Official Rules and Regulations

Details

Security Deposit:

  • Security Deposit Maximum: No Statute (83.49)
  • Security Deposit Interest: Not Required, but allowed.  If interest is being collected, it must be in a Florida banking institution, and tenant receives 75% if earnings (83.49 (1a-b)).  No interest is due to a tenant who wrongfully terminates his or her tenancy prior to the end of the rental term (83.49 (9)).
  • Separate Security Deposit Bank Account: Yes, landlords are not allowed to commingle funds (83.49 (1a-b)).  Landlords are also allowed to post a surety bond (83.49 (1c)).
  • Pet Deposits and Additional Non-refundable Fees: No Statute, but is typically allowed and customary.
  • Deadline for Returning Security Deposit: 15 days if full refund, 30 days if withholding any amount (83.49 (3a)).
  • Require Written Description / Itemized List of Damages and Charges: Yes, and landlord must send notice using exact language found in Florida Statute 83.49 (3a).
  • Receipt of Security Deposit: Required to be given to the Tenant within 30 days.
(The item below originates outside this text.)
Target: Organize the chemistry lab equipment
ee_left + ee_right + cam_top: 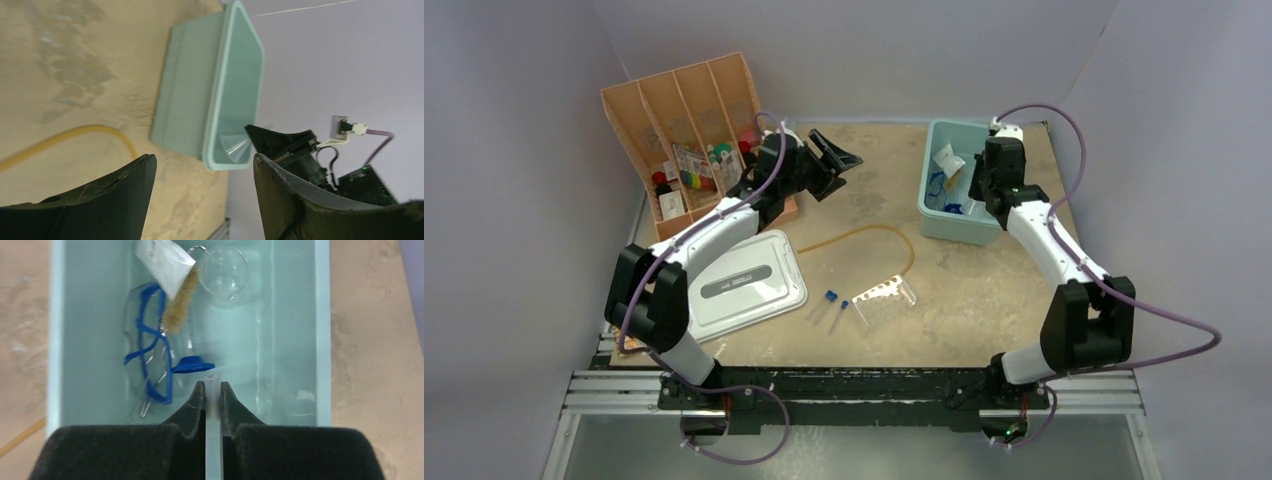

Landlord must identify the manner in which the money is being held, and what the interest rate is, if any. Florida has specific rules pertaining to the receipt notification, read Statute 83.49(2-3) carefully.

Lease, Rent & Fees:

  • Rent Increase Notice: No Statute (83.46)
  • When Rent is Due: When agreed upon, at the beginning of each period, and rent is uniformly apportionable from day-to-day (83.46(1)).
  • Late Fees: No Statute (83.46)
  • Returned Check Fees: If payment is returned by a financial institution, landlord can impose a service charge of $25, if the face value does not exceed $50, $30, if the face value exceeds $50 but does not exceed $300, $40, if the face value exceeds $300, or 5 percent of the face amount of the check, whichever is greater (68.065).
  • Prepaid Rent: No Statute (83.46)
  • Tenant Allowed to Withhold Rent for Failure to Provide Essential Services (Water, Heat, etc.): Yes (83.60). Essential services are defined in Statute 83.51.
  • Tenant Allowed to Repair and Deduct Rent: No Statute
  • Landlord Allow to Recover Court and Attorney’s Fees: Yes (83.4883.55)
  • Landlord Must Make a Reasonable Attempt to Mitigate Damages to Lessee, including an Attempt to Rerent: No, Landlord has no obligation to rerent during a breach of lease by tenant. For specific requirements, read Statute 83.595.

Notices and Entry:

  • Notice to Terminate a Lease – Yearly Lease: Not less than 60 days prior to the end of any annual period (83.57(1)).
  • Notice to Terminate a Lease – Quarter to Quarter: Not less than 30 days prior to the end of any quarterly period (83.57(2)).
  • Notice to Terminate a Lease – Month-to-Month: Not less than 15 days prior to the end of any monthly period (83.57(3)).
  • Notice to Terminate a Lease – Week-to-week: Not less than 7 days prior to the end of any weekly period (83.57(4)).
  • Notice of date/time of Move-Out Inspection: No Statute
  • Termination of Lease for Nonpayment: 3 days Notice, excluding Saturday, Sunday, and legal holidays.  Specific language must be included in the notice, which is found in Statute 83.56(3).
  • Notice of Eviction for Lease Violation: Tenant has 7 days to remedy the issue or landlord can file for eviction and terminate lease (83.56(2)).
  • Required Notice before Entry: 12 hours, unless otherwise agreed upon (83.53(2)).
  • Entry Allowed with Notice for Maintenance and Repairs (non-emergency): 12 hours (83.53(2))
  • Emergency Entry Allowed without Notice: Yes (83.53(2b))
  • Entry Allowed During Tenant’s Extended Absence: Yes (83.53(2d))
  • Notice to Tenants for Pesticide Use: No Statute
  • Lockouts Allowed: No (83.67(1))
  • Utility Shut-offs Allowed: No (83.67(2))
  • Penalty for a Self-Help Eviction: A landlord who performs a self-help eviction shall be liable to the tenant for actual and consequential damages or 3 months’ rent, whichever is greater, and costs, including attorney’s fees. Subsequent or repeated violations that are not contemporaneous with the initial violation shall be subject to separate awards of damages. (83.67(6))
  • Proper Notice for Abandoned Property: Yes, first-class mail, pre-paid postage (715.104), using the specific language found in Statutes 715.105, or 715.106.  Review Statutes 715.104 – 705.111 for specific instructions and requirements for abandoned property.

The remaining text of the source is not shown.